Web application (frontend/backend)
CLI tool
Library/framework
Microservice
Monolith
Desktop application

Step 2: Identify Entry Points

Find where execution starts and main workflows.

Common Entry Points:

Python:

# Find main entry points
grep -r "if __name__ == '__main__':" --include="*.py"

# Find Flask/Django apps
grep -r "app = Flask\|application = " --include="*.py"
grep -r "INSTALLED_APPS\|MIDDLEWARE" --include="*.py"

# Find CLI entry points (setup.py, pyproject.toml)
grep -A 10 "entry_points\|console_scripts" setup.py pyproject.toml

Java:

# Find main methods
grep -r "public static void main" --include="*.java"

# Find Spring Boot applications
grep -r "@SpringBootApplication" --include="*.java"

# Find servlets
grep -r "extends HttpServlet\|@WebServlet" --include="*.java"

JavaScript/TypeScript:

# Check package.json for entry points
cat package.json | grep -A 5 "main\|scripts"

# Find Express apps
grep -r "app = express()\|express()" --include="*.js" --include="*.ts"

# Find React entry points
find . -name "index.js" -o -name "index.tsx" -o -name "App.js"

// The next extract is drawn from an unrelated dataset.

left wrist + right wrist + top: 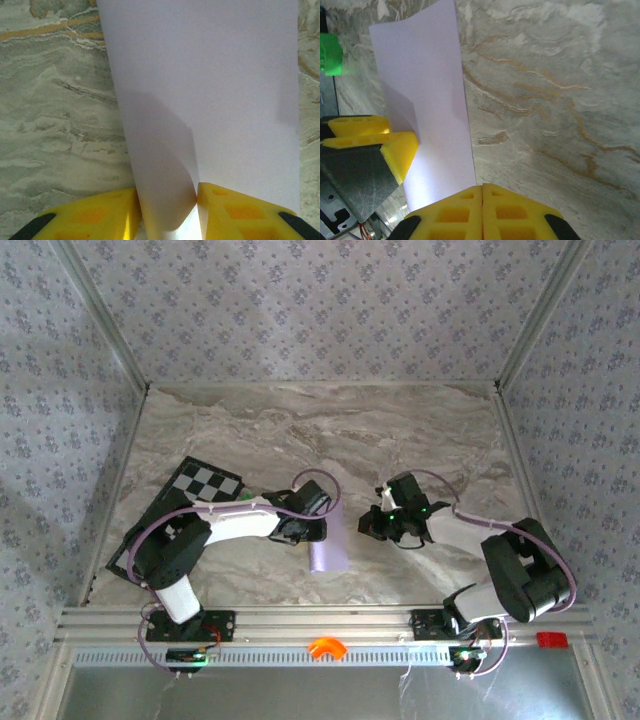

Step 3: Map Architecture and Components

Understand the high-level structure and key modules.

Analyze Directory Structure:

# List top-level directories
ls -d */ | head -20

# Common patterns to look for:
# - src/ or lib/ (source code)
# - tests/ or test/ (test files)
# - config/ (configuration)
# - docs/ (documentation)
# - scripts/ (utility scripts)
# - models/ or entities/ (data models)
# - views/ or templates/ (UI)
# - controllers/ or handlers/ (business logic)
# - services/ or api/ (external services)
# - utils/ or helpers/ (utilities)

Identify Architecture Pattern:

Common patterns in legacy code:

MVC (Model-View-Controller): Django, Rails, Spring MVC
Layered: Presentation → Business → Data layers
Microservices: Multiple small services
Monolith: Single large application
Plugin-based: Core + extensions

See references/architecture_patterns.md for detailed pattern identification.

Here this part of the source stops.